The Lawrence Berkeley National Laboratory in partnership with the Oak Ridge National Laboratory published their findings on a new material earlier this month, explaining that contrary to the behavior of most materials on Earth, this particular alloy actually becomes tougher and more ductile under colder conditions.
“When you design structural materials, you want them to be strong but also ductile and resistant to fracture," said Easo George, one of the project's co-leads and the Governor’s Chair for Advanced Alloy Theory and Development at ORNL and the University of Tennessee.
The alloy is composed of chromium, cobalt, and nickel (CrCoNi) and is a member of a subset of alloys known as High Entropy Alloys.
“The toughness of this material near liquid helium temperatures (20 kelvin, -424 Fahrenheit) is as high as 500 megapascals square root meters," said Robert Ritchie, who is the project's other lead and a senior faculty scientist in Berkeley Lab’s Materials Sciences Division. Ritchie went on to explain what those numbers might mean to the uninitiated. According to the scientist, under the same conditions, silicon registers at one, the aluminum used in airplanes is about 35, and the toughness of the best steel around can only manage 100 megapascals square root meters, which is the unit used to measure a material's resistance to fracture.
"So, 500, it's a staggering number," Ritchie said.George and Ritchie began their research almost a decade ago, but with the limited resources at their disposal, the pair of researchers were only able to test the alloy at the temperature of liquid nitrogen. It would take them the next ten years to "[find] facilities that would enable stress testing samples in such a cold environment, and [recruit] team members with the analytical tools and experience needed to analyze what happens in the material at an atomic level," according to a government press release announcing their findings and further discussed the new material's properties:
Using neutron diffraction, electron backscatter diffraction, and transmission electron microscopy, Ritchie, George, and their colleagues at Berkeley Lab, the University of Bristol, Rutherford Appleton Laboratory, and the University of New South Wales examined the lattice structures of CrCoNi samples that had been fractured at room temperature and 20 K. (For measuring strength and ductility, a pristine metal specimen is pulled until it fractures, whereas for fracture toughness tests, a sharp crack is intentionally introduced into the sample before it is pulled and the stress needed to grow the crack is then measured.)
The images and atomic maps generated from these techniques revealed that the alloy’s toughness is due to a trio of dislocation obstacles that come into effect in a particular order when force is applied to the material. First, moving dislocations cause areas of the crystal to slide away from other areas that are on parallel planes. This movement displaces layers of unit cells so that their pattern no longer matches up in the direction perpendicular to the slipping movement, creating a type of obstacle. Further force on the metal creates a phenomenon called nanotwinning, wherein areas of the lattice form a mirrored symmetry with a boundary in between. Finally, if forces continue to act on the metal, the energy being put into the system changes the arrangement of the unit cells themselves, with the CrCoNi atoms switching from a face-centered cubic crystal to another arrangement known as hexagonal close packing.

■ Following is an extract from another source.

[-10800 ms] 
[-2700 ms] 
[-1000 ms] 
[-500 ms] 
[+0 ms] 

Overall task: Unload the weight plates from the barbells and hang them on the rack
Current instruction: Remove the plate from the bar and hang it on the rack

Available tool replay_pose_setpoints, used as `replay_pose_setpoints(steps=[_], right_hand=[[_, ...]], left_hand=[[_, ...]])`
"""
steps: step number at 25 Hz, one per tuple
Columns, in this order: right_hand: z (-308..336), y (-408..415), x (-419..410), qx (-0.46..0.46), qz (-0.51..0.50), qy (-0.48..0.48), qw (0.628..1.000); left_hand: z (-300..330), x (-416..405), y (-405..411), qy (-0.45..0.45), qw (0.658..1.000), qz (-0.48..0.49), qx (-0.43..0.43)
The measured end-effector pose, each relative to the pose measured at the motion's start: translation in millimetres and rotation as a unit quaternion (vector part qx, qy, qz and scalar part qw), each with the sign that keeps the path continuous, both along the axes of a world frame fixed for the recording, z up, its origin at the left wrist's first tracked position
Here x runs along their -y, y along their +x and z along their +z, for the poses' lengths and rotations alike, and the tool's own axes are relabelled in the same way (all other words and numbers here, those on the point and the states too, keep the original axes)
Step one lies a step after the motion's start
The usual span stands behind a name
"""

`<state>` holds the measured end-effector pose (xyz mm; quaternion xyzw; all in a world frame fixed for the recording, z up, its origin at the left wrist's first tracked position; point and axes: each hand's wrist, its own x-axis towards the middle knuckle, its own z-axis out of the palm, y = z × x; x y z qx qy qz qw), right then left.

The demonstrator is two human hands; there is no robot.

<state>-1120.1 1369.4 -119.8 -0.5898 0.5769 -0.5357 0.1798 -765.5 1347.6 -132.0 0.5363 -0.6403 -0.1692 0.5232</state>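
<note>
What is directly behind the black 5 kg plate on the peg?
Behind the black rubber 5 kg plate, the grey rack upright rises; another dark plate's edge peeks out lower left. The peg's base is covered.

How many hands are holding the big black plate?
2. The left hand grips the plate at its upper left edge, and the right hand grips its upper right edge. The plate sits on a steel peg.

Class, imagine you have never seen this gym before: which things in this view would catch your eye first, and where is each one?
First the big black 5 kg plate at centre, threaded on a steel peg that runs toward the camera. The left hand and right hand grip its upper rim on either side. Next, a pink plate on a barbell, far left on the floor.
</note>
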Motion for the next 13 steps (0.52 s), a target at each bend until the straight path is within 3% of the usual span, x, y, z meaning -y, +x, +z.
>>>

This sequence of atomic interactions ensures that the metal keeps flowing, but also keeps meeting new resistance from obstacles far past the point that most materials snap from the strain. “So as you are pulling it, the first mechanism starts and then the second one starts, and then the third one starts, and then the fourth,” explained Ritchie. “Now, a lot of people will say, well, we’ve seen nanotwinning in regular materials, we’ve seen slip in regular materials. That’s true. There’s nothing new about that, but it’s the fact they all occur in this magical sequence that gives us these really tremendous properties.”
According to the Lawrence Berkeley National Laboratory, the material, though expensive, could serve a practical use in deep space exploration.